Феликс, бубня себе под нос, терзал газетные листы в поисках, где он вычитал – совершенно точно, он же это помнит, как сейчас! – про службу Влада Миклоша в охранке.
– А где этот командир? – не унималась любопытная Стрельцова.
– Когда бумага была написана, краском – молодой, зеленый, несмышленый, веровавший в революцию, как его нянька в архангела Михаила, – был отправлен в винный погреб сей усадьбы. И никому не ведомо, выжил ли он или сгорел заживо. Отряды начальника губчека, который смело может зваться Фигаро – слугой двух господ, ворвались в усадьбу и сожгли ее дотла.

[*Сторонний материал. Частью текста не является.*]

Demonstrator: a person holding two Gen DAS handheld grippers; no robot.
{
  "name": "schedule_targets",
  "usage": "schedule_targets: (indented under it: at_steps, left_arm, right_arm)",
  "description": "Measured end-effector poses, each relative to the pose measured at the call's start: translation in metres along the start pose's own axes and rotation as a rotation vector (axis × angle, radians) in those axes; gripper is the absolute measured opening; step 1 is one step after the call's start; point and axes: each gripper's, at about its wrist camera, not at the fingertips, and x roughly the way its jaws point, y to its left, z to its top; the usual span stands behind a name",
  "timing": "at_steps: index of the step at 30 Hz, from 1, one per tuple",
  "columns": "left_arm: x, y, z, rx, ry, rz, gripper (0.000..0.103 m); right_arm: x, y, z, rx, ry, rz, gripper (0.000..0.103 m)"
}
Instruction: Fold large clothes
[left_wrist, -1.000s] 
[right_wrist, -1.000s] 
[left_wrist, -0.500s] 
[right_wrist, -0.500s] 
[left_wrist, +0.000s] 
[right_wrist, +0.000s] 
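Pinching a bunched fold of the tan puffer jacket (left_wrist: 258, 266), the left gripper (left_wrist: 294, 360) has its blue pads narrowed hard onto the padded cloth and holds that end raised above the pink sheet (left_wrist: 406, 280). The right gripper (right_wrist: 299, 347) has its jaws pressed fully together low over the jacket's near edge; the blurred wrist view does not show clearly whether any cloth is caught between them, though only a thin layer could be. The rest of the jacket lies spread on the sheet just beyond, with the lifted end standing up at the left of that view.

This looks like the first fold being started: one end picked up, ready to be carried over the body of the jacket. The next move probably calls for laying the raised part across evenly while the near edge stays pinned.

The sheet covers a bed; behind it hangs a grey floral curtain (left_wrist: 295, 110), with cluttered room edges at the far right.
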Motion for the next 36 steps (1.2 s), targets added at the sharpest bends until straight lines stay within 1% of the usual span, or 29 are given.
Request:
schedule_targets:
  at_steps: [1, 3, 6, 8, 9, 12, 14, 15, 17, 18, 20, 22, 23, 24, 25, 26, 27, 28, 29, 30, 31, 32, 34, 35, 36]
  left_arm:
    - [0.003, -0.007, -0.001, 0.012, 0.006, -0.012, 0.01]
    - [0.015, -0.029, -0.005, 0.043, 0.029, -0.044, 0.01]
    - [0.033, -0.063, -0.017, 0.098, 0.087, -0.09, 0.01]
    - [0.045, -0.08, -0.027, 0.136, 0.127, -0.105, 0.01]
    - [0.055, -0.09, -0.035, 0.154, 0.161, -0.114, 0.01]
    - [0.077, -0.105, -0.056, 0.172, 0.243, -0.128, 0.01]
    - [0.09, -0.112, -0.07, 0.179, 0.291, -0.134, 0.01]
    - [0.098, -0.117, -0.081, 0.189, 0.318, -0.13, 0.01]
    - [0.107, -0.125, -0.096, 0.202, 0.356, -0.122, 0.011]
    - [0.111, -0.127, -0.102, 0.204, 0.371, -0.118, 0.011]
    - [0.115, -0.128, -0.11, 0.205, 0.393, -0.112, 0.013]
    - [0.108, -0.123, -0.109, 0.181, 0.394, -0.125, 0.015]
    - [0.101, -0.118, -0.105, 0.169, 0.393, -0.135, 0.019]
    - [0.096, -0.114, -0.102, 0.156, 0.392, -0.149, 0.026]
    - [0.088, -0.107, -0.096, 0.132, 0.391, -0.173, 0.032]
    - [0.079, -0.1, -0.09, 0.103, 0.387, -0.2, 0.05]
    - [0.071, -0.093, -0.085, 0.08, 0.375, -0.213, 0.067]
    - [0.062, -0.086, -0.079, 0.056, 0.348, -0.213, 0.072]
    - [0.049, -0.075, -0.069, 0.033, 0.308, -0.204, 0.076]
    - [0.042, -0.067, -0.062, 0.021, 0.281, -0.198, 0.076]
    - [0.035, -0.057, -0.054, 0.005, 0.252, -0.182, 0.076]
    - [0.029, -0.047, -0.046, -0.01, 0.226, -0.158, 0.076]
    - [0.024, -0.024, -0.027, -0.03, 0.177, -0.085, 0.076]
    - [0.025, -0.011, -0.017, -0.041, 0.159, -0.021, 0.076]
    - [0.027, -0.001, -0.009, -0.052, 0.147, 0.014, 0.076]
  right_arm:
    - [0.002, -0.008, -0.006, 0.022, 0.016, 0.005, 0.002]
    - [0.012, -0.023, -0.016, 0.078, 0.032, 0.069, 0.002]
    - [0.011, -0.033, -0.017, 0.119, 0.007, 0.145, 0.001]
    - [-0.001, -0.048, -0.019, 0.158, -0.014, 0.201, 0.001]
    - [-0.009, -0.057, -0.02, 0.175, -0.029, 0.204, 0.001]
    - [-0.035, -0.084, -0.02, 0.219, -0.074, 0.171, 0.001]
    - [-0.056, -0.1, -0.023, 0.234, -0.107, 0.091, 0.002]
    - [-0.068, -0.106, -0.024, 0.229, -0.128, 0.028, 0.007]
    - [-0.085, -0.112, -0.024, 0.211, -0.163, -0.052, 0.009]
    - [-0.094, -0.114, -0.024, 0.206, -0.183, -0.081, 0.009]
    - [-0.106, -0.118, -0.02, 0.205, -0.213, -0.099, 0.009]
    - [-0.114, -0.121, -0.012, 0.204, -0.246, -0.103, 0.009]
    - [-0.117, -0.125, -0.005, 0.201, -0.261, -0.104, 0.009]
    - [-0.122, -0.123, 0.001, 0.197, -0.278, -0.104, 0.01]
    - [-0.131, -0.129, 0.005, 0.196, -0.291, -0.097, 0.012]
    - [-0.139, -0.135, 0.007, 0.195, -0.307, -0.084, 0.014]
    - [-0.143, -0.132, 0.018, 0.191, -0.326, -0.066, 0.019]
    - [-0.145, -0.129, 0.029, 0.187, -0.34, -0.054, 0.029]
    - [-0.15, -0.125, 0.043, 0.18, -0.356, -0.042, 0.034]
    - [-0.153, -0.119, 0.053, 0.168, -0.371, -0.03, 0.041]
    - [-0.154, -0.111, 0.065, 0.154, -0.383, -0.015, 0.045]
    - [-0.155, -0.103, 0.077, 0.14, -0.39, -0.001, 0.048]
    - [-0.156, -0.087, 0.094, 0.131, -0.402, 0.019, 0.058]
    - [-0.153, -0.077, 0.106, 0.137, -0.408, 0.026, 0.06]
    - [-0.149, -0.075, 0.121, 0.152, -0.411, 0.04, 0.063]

Феликс, лишенный минуты славы, сидел насупившийся.
Воцарилась странная тишина.
– И все же откуда ты это узнал? – Стрельцова придвинулась еще ближе.
– Откуда надо, – фыркнул Вольф.
– Ты говоришь слишком… так, будто был там! Или, может, ты и есть тот краском, которого жестоко обманул этот иностранец? – сузила глаза Стрельцова.
Вольф смерил ее строгим взглядом.
– Так ты или нет! – повысила она голос. – Чего таинственности нагонять?